I'm not a traitor and I haven't become a Muslim, but without in any way shape or form, lessening the great worthiness of your work, I think we need to figure out not what made our intelligence so smart, but our stupidity so foolhardy. In other words, what curse or whammy downgraded virtues into values?

This is a nightmare. I mean imagining al-Ghazali, the laughingstock of Islam getting in the last smirk can only be a nightmare. I'm sure that as the Renaissance looked back to the Classical Period for inspiration, we who are already living in the future will eventually have the good sense to look back to the present and see how $%&/%$ed-up we've become.

Forgive me for putting it at the hamburger level.
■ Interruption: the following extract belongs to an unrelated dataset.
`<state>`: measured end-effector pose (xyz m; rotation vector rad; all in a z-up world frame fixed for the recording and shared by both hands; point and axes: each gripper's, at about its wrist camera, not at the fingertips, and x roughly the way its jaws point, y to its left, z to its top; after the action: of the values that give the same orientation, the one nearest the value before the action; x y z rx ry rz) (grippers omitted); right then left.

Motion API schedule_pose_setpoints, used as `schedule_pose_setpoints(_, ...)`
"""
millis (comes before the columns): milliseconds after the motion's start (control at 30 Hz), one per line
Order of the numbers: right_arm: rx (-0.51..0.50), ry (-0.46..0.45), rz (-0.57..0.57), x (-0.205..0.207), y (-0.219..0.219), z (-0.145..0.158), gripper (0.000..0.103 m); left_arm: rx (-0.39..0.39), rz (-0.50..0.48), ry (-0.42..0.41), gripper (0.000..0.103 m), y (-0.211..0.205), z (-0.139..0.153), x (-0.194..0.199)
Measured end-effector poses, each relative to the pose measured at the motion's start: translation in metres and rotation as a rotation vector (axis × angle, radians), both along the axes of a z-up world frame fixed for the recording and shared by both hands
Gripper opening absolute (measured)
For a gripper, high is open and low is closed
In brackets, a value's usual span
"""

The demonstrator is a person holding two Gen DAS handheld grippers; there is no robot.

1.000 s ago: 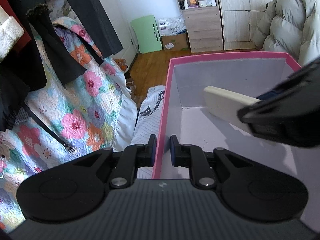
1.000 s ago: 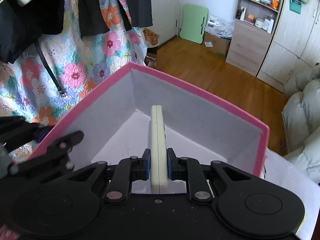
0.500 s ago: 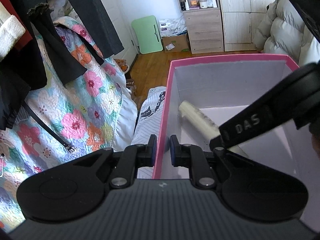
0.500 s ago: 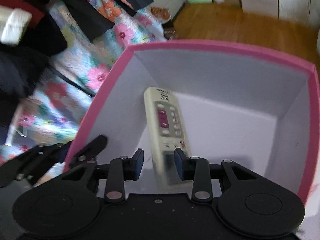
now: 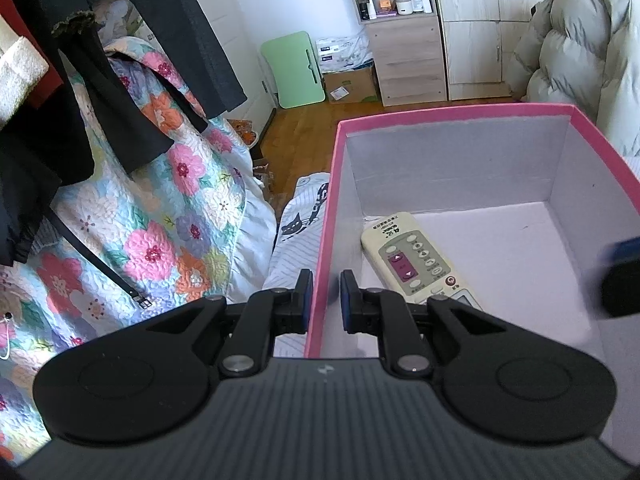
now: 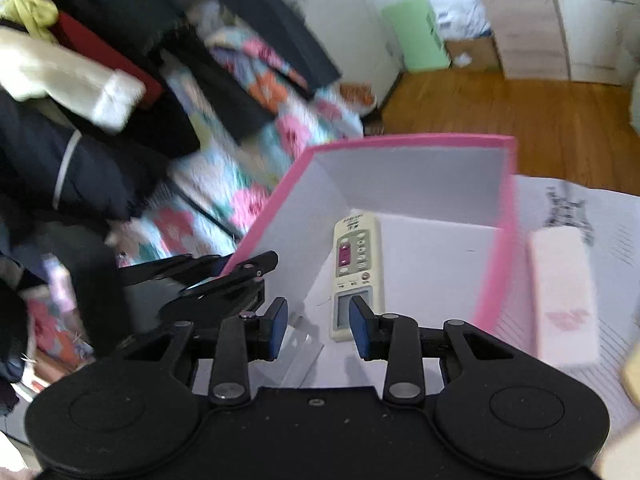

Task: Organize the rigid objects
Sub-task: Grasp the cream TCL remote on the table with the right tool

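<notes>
The remote (image 5: 416, 260) lies flat, buttons up, in the pink box (image 5: 452, 114). It looks light, stiff and smooth-sided, best gripped across its narrow sides. The left gripper (image 5: 323, 296) clamps the box wall; the right gripper (image 6: 318, 326) hangs wide, empty.

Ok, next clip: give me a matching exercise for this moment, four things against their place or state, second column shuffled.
Things:
1. remote control
2. left gripper
3. right gripper
4. pale pink flat box

Places or states:
A. open, holding nothing
B. lying face up on the floor of the pink box
C. clamped on the pink box's side wall
D. on the striped sheet outside the pink box

Pairs: 1-B, 2-C, 3-A, 4-D
</notes>
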<state>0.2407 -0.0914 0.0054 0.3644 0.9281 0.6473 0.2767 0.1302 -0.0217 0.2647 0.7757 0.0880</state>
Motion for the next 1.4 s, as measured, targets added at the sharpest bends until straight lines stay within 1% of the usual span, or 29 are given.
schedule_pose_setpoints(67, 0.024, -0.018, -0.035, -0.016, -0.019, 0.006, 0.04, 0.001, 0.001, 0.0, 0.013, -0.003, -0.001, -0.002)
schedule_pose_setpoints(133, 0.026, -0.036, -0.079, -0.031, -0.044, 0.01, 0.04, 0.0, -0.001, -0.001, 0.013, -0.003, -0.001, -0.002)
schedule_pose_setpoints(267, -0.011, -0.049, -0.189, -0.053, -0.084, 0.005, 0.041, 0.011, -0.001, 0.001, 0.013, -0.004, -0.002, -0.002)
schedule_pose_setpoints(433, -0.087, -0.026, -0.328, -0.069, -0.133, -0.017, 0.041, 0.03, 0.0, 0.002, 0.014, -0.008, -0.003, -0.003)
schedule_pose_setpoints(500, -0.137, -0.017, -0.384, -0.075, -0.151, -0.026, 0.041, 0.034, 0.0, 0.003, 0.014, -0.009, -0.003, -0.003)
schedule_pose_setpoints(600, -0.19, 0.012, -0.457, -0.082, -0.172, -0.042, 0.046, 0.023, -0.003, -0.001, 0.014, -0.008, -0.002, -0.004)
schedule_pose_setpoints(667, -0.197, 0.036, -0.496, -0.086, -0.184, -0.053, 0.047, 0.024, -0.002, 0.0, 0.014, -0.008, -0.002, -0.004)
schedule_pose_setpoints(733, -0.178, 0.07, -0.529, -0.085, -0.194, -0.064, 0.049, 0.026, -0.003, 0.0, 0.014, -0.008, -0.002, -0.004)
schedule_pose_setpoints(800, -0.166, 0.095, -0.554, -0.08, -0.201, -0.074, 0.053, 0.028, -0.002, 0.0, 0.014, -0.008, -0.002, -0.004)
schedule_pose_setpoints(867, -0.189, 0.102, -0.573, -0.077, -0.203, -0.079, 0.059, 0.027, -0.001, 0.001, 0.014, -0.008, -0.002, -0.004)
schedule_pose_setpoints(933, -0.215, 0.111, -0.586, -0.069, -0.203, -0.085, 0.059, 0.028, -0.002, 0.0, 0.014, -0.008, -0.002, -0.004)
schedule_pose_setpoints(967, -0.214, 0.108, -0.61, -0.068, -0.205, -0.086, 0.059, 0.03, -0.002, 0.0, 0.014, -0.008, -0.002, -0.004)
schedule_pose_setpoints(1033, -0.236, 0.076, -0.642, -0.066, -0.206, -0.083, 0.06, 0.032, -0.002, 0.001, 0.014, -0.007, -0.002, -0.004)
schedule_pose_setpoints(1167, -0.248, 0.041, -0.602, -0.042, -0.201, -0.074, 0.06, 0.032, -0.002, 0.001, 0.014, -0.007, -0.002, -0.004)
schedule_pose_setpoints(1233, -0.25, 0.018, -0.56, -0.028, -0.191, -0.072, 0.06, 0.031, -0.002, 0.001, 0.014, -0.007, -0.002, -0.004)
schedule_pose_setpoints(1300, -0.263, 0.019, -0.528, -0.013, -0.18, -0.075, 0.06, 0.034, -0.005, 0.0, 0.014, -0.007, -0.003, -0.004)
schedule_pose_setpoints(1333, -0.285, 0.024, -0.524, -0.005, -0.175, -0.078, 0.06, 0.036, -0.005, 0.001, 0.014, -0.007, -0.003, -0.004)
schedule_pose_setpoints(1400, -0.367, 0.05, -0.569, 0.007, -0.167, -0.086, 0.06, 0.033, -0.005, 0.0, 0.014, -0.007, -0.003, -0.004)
But all along the line, it really does seem that we've become moral primitivos.

We are so decadent that we've reduced ourselves to struggling against Islam with blasphemy!

Fjordman said...

Ciao, IoshkaFutz. As I've written before, my purpose with writing essays is to find inspiration in our past, but also to describe accurately what's wrong with us today. Because there clearly is something very, very wrong with us, and it's not caused by Muslims or any group of outsiders. We should take pride in what we have achieved and give credit to others when they deserve it. While organized science is a Western invention, so is organized national suicide.

I hope to complete a book called What Went Wrong With the West? at some point during the next couple of years. Unfortunately, I have no shortage of material.....

Profitsbeard said...

Fjordman-

You can cull many clues for "What Went Wrong With the West" from A. Koestler's stimulating book "Bricks To Babel", which collected a sampling of his most worthwhile books.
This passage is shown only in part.